(Stored items from a collection)
===============
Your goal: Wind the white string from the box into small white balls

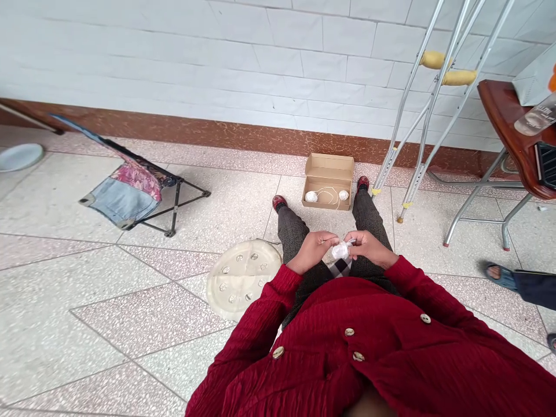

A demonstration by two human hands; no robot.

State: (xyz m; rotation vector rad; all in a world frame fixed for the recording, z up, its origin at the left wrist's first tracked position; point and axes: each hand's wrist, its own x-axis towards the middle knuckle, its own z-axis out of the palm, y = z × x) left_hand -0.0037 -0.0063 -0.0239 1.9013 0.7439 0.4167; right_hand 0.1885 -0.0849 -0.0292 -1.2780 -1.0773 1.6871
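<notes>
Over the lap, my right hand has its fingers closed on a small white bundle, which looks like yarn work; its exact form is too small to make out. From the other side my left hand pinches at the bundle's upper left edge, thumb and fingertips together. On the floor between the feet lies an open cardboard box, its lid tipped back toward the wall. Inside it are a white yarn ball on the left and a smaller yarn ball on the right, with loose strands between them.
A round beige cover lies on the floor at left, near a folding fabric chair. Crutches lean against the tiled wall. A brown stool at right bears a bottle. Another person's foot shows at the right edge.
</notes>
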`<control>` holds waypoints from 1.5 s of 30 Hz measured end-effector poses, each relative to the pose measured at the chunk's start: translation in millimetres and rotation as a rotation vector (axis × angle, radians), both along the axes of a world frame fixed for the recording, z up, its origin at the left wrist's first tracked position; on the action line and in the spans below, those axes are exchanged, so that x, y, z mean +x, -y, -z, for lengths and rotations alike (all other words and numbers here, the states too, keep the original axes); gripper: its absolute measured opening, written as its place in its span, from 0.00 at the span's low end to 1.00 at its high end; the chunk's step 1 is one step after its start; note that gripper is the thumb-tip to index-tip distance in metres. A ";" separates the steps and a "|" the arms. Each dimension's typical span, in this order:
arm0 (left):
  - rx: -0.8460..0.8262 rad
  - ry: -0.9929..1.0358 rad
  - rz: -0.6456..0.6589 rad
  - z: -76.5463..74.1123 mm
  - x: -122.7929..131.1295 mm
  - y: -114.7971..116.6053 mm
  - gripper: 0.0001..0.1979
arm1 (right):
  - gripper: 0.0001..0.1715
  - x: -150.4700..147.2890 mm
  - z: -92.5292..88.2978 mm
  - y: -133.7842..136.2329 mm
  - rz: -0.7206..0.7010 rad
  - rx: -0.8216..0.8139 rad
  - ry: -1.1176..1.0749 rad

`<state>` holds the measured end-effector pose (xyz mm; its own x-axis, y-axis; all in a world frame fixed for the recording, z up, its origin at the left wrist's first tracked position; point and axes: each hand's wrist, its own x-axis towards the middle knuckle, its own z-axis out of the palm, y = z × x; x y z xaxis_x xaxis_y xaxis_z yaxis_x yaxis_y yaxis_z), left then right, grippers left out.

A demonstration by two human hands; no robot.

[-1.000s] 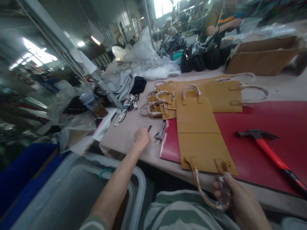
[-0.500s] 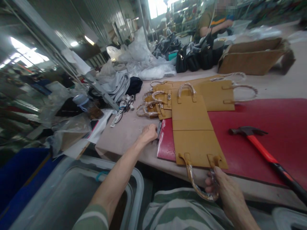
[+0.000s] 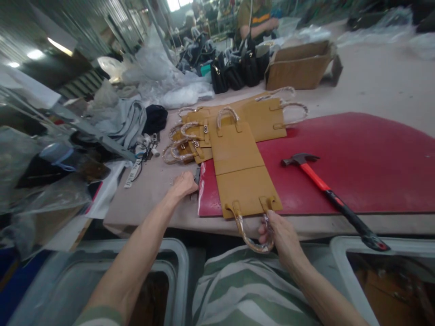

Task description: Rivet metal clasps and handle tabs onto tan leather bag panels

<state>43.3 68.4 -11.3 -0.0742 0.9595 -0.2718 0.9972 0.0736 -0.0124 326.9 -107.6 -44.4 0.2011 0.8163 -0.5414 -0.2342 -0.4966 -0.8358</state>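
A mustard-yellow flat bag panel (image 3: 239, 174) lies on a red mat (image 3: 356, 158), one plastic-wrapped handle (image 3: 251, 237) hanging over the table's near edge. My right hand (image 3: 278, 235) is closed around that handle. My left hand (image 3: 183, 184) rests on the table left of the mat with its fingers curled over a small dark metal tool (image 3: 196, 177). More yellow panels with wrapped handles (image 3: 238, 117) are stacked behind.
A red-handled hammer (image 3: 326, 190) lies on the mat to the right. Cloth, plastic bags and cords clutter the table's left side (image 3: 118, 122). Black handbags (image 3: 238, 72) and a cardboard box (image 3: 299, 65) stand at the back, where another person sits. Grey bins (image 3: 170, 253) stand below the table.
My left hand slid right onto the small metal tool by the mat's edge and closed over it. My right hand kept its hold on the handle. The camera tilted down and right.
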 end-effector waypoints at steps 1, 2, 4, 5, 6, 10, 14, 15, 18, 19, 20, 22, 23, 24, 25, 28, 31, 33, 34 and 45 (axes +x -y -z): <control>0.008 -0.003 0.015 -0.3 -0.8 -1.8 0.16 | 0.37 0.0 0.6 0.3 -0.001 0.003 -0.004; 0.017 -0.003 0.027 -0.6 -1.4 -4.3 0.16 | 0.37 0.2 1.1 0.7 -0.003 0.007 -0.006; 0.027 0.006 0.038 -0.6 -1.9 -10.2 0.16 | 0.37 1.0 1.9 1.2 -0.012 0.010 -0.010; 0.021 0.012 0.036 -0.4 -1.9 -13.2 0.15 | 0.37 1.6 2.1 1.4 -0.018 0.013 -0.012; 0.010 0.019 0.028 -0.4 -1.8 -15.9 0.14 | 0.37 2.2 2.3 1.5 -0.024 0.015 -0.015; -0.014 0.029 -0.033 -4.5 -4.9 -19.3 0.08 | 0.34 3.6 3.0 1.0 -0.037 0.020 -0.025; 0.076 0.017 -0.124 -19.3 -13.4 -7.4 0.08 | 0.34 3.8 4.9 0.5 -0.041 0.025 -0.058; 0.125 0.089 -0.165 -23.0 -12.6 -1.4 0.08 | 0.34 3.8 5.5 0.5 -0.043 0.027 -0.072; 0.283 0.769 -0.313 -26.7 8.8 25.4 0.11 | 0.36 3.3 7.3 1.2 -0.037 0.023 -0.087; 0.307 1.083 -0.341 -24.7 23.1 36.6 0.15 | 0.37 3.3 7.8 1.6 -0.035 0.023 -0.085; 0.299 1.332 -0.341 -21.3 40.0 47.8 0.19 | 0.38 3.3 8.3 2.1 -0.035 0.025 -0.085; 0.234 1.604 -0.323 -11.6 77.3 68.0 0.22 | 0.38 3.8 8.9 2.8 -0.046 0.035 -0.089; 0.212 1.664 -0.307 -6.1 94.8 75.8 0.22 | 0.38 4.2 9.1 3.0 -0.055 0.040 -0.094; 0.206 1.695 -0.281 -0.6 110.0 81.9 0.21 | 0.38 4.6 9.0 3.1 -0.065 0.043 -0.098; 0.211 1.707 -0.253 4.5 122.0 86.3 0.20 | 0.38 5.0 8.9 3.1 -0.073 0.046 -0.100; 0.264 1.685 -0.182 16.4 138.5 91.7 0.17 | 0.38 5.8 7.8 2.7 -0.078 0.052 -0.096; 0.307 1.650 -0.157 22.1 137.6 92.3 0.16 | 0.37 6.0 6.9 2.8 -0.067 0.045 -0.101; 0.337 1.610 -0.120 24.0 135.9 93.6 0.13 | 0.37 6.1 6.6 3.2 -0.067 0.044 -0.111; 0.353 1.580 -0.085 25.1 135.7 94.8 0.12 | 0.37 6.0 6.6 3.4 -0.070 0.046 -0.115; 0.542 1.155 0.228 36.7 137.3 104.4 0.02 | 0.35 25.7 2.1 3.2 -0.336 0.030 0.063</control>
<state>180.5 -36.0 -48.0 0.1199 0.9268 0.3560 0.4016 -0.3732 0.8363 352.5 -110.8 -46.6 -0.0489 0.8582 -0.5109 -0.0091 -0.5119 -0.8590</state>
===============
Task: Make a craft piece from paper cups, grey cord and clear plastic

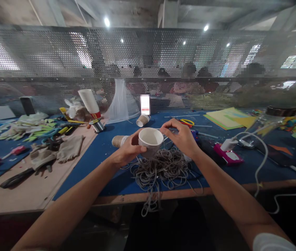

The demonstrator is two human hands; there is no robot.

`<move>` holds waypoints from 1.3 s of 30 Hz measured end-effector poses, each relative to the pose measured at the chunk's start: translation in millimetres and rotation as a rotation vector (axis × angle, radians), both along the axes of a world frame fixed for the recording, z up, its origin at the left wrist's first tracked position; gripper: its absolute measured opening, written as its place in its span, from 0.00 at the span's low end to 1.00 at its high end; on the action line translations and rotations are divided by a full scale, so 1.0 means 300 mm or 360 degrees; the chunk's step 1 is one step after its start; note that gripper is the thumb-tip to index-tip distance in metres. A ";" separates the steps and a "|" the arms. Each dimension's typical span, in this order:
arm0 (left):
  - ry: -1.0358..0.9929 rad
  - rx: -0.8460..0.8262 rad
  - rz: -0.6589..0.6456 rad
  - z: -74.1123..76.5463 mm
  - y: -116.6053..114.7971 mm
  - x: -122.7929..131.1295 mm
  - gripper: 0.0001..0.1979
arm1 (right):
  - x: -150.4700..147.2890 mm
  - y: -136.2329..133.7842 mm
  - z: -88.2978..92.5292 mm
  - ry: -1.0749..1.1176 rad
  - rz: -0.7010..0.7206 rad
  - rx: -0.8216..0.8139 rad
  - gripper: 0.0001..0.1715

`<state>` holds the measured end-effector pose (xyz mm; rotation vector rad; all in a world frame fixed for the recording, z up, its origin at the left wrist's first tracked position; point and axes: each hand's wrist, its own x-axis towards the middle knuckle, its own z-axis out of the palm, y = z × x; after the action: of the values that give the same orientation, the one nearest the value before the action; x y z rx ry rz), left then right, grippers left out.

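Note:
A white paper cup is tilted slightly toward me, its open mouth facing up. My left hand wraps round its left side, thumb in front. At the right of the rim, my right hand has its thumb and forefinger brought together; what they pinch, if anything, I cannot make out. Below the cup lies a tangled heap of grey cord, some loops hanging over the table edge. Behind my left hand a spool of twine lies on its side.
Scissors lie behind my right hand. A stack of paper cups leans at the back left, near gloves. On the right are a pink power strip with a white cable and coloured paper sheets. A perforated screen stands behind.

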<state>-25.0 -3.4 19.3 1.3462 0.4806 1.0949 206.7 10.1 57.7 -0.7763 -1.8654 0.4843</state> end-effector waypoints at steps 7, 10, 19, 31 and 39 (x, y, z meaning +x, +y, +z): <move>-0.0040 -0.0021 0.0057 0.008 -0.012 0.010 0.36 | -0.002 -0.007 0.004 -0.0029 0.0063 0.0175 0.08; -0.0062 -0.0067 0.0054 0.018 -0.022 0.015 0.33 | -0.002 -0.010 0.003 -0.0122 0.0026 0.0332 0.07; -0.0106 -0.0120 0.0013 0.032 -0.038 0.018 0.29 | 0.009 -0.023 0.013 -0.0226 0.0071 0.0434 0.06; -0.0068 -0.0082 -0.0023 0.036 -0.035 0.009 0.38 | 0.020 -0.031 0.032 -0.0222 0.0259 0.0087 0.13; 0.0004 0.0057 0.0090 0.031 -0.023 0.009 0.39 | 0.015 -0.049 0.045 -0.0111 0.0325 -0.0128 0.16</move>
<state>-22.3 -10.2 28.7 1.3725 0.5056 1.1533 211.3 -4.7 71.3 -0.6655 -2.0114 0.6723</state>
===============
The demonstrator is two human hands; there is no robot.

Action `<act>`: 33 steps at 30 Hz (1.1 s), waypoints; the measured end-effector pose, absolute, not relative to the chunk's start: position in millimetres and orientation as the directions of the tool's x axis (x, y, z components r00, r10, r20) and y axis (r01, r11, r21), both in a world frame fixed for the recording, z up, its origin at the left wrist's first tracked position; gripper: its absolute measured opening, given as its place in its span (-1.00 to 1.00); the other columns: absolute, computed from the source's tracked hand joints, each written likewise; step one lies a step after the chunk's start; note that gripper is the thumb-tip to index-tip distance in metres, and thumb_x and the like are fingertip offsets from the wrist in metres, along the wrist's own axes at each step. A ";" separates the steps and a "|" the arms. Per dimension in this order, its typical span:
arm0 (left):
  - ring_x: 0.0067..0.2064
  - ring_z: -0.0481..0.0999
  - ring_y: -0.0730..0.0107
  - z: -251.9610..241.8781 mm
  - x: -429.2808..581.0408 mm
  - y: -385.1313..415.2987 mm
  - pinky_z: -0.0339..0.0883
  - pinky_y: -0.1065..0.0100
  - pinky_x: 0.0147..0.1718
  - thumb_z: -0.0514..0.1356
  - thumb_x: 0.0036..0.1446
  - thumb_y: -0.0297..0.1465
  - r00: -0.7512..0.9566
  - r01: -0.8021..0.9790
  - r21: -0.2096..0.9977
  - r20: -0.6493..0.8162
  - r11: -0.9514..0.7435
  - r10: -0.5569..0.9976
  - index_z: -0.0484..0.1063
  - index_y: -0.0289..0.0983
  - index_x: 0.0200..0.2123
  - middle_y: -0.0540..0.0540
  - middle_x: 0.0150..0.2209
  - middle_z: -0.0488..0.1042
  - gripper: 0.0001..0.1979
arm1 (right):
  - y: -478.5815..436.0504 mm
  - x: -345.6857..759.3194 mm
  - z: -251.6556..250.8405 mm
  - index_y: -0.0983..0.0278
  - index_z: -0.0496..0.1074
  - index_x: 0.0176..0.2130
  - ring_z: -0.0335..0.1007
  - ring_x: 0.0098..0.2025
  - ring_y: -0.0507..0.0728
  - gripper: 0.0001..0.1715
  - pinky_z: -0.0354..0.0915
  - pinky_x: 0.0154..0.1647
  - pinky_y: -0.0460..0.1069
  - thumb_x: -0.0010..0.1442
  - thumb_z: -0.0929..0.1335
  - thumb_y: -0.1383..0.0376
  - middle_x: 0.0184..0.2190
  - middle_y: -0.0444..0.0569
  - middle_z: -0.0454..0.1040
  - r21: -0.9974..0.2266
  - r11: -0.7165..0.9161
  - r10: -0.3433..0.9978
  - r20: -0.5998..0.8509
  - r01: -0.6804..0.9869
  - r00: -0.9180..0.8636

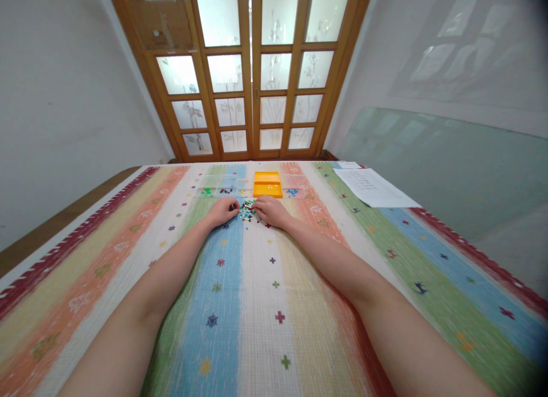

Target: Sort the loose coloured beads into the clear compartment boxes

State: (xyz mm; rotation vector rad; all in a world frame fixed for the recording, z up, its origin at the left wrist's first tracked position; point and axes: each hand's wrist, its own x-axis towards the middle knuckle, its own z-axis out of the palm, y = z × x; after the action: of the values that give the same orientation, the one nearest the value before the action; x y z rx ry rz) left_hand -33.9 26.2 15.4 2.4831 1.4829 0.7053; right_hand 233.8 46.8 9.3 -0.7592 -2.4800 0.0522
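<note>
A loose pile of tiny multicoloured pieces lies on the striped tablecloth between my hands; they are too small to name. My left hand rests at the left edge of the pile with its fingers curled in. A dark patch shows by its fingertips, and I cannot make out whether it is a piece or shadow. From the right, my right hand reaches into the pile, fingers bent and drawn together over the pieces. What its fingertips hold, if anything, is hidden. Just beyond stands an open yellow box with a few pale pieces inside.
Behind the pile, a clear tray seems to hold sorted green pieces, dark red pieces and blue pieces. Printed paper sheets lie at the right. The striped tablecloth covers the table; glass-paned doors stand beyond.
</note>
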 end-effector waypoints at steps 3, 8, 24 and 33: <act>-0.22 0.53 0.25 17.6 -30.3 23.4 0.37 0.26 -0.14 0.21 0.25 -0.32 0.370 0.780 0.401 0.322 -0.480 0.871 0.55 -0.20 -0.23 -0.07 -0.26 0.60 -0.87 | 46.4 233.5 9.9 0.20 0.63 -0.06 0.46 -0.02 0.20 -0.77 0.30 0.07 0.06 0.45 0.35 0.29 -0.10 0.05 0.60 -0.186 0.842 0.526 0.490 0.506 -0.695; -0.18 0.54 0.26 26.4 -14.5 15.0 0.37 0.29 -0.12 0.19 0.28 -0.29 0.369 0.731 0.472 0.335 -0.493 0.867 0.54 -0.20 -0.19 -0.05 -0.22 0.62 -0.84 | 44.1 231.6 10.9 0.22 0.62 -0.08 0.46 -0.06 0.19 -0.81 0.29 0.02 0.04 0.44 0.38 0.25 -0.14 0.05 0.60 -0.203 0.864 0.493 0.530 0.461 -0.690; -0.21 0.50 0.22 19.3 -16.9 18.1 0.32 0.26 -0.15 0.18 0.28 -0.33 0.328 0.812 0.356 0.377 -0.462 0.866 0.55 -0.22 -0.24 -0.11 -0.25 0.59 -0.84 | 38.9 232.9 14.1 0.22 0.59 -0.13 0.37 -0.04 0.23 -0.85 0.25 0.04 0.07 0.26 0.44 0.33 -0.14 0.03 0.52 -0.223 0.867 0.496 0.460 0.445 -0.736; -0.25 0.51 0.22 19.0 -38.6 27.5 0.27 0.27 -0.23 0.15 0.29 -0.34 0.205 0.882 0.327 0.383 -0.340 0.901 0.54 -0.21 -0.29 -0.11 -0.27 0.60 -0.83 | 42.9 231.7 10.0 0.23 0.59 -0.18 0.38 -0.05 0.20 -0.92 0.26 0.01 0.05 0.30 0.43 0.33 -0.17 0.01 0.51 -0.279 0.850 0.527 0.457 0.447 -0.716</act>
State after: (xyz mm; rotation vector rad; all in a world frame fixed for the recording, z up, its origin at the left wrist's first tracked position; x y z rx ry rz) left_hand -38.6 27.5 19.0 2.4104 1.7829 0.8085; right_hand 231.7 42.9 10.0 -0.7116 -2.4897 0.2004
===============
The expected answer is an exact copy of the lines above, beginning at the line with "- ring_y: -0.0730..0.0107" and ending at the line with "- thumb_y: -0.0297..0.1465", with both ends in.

*Reply*:
  - ring_y: -0.0730..0.0107
  - z: -251.9610..241.8781 mm
  - x: -429.2808..581.0408 mm
  - y: -385.1313..415.2987 mm
  - pinky_z: -0.0339..0.0883
  - pinky_y: -0.1065..0.0100
  - pinky_x: 0.0147..0.1718
  - thumb_z: -0.0514..0.1356
  - thumb_x: 0.0036..0.1446
  - thumb_y: -0.0297..0.1465

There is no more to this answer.